START INFORMATION SHOWN
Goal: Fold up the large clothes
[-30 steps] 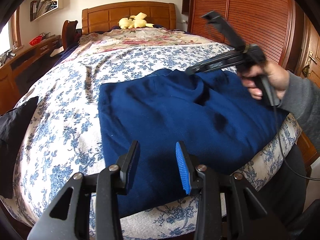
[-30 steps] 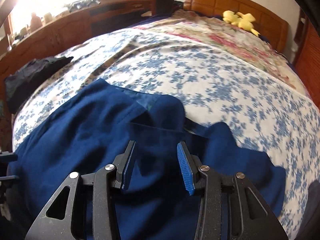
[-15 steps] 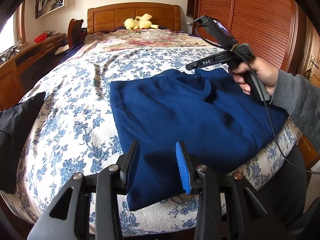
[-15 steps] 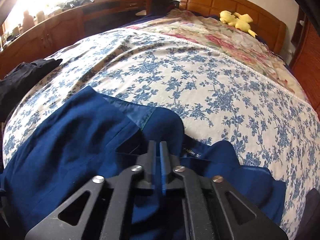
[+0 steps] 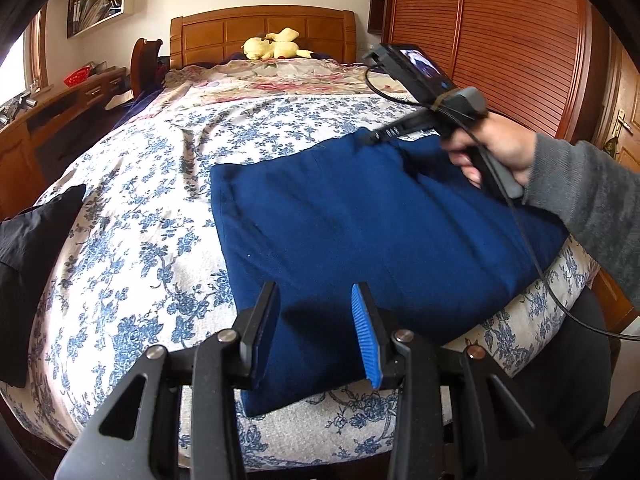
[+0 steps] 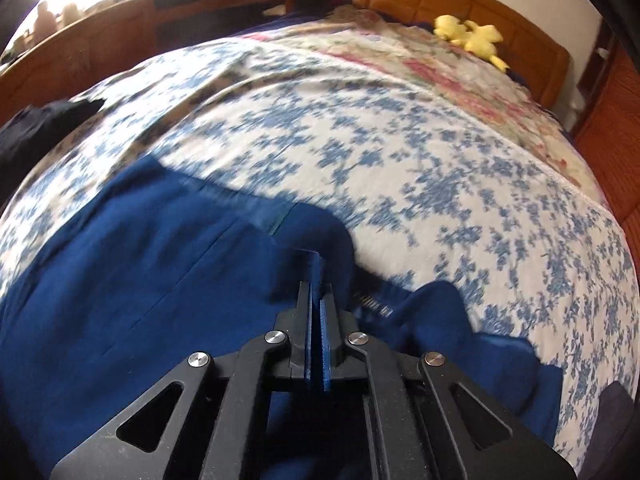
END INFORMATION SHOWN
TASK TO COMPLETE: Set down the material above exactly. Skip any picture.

RESPONSE FOR THIS EXERCISE:
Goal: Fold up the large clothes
[-30 steps] 
[-30 steps] 
[-15 steps] 
[-15 steps] 
[+0 steps] 
[+0 steps] 

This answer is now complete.